DENVER–There’s North Dakota and South Dakota, so why not North Colorado?
Some county commissioners, alarmed by what they describe as the state legislature’s war on rural Colorado, are hatching a plan to create a 51st state made up of as many as 10 northern Colorado counties.
And they’re serious. “This is for real,” said Weld County commissioner Sean Conway. “This has been building for several months. We’ve had citizens coming to our hearings for months asking us to please do something.”
He said it wasn’t just Gov. John Hickenlooper’s signing of a host of anti-rural bills, ranging from gun-control laws to the doubling of the renewable-energy mandate on rural communities. It was the way the Democratic governor and legislature dismissed the concerns of those living outside the metropolitan Denver area.
“They treat us as if we don’t exist,” said Conway. “It’s not like we didn’t try to engage the legislature–it’s that we were ignored over and over again.”
What helped pushed rural commissioners into action was this week’s Colorado Counties Incorporated’s spring meeting in Keystone. During the meeting, Hickenlooper signed Senate Bill 252, the green-energy mandate, and the group received a legislative update from House Majority Leader Dickey Lee Hullinghorst (D-Boulder).
“Dickey Lee Hullinghorst told us, ‘If you liked this legislative session, you’re going to love the next one,’” said Conway. “We were like, ‘Holy moley.’ People were literally gasping.”
To create a new state, each county commission would need refer measures to the November ballot asking voters whether to pursue the creation of a separate state with the General Assembly. If the voters approve, the counties would then ask the governor and state legislature to petition Congress.
It’s been done before, just not in 150 years. Five states–Kentucky, Maine, Tennessee, Vermont and West Virginia–split off from larger states, the most recent being West Virginia, which detached from Virginia in 1863.
“Yes, it’s been 150 years, but I would say yes, we didn’t have a president impeached between Andrew Johnson and Bill Clinton, but that didn’t make the laws governing impeachment any less relevant,” said Conway.
Not surprisingly, the idea was greeted by a burst of smirking on social media, where the commissioners were accused of overreacting to this year’s activist Democratic legislative session.

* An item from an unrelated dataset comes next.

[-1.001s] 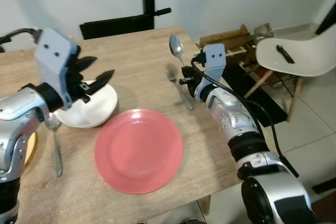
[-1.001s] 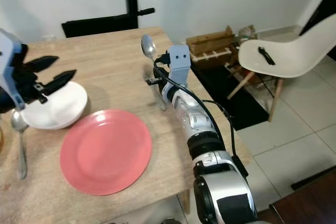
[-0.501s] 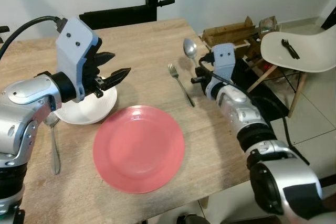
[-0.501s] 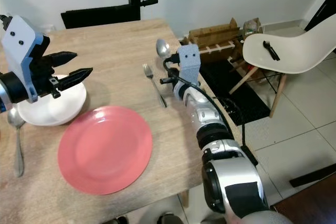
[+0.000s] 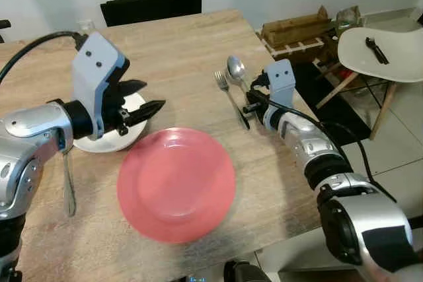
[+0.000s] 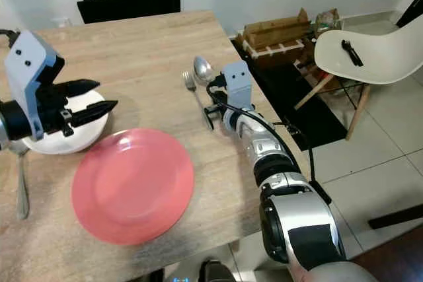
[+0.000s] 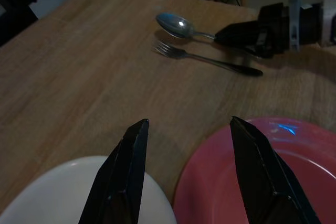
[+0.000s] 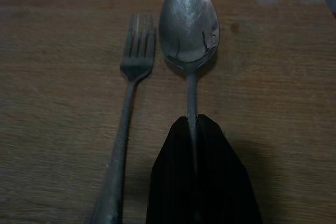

“Utter absurdity!” said former House Speaker Terrance Carroll (D-Denver) on Twitter.
Liberals offered tongue-in-cheek suggestions on Twitter for names for the state, including Fracktopia, Tancredonia, Weldorado and Brophystan.
“Call us quaint, but we’re shocked to see elected county commissioners seriously talking about such a patently ridiculous idea,” said a Thursday post on liberal website ColoradoPols.
At the center of the effort is Weld County, with its 300,000 residents and booming oil-and-gas economy. County commissioners Doug Rademacher and Mike Freeman joined Conway in supporting the concept Thursday in a meeting with the editorial board of the Greeley Tribune.
While Conway is a Republican, he says, “We have Democratic Party commissioners supporting us. It’s not a partisan issue.”
The commissioners said they planned to hold public meetings on the proposal before submitting ballot language by Aug. 1. Officials from another eight to 10 rural counties have expressed interest in the idea, said Conway.
Republican Rep. Cory Gardner issued a statement to the Tribune saying he understood the concerns driving talk of a new state while stopping short of endorsing the concept.
“The people of rural Colorado are mad, and they have every right to be,” said Gardner. “The governor and his Democrat colleagues in the statehouse have assaulted our way of life, and I don’t blame these people one bit for feeling attacked and unrepresented by the leaders in our state.”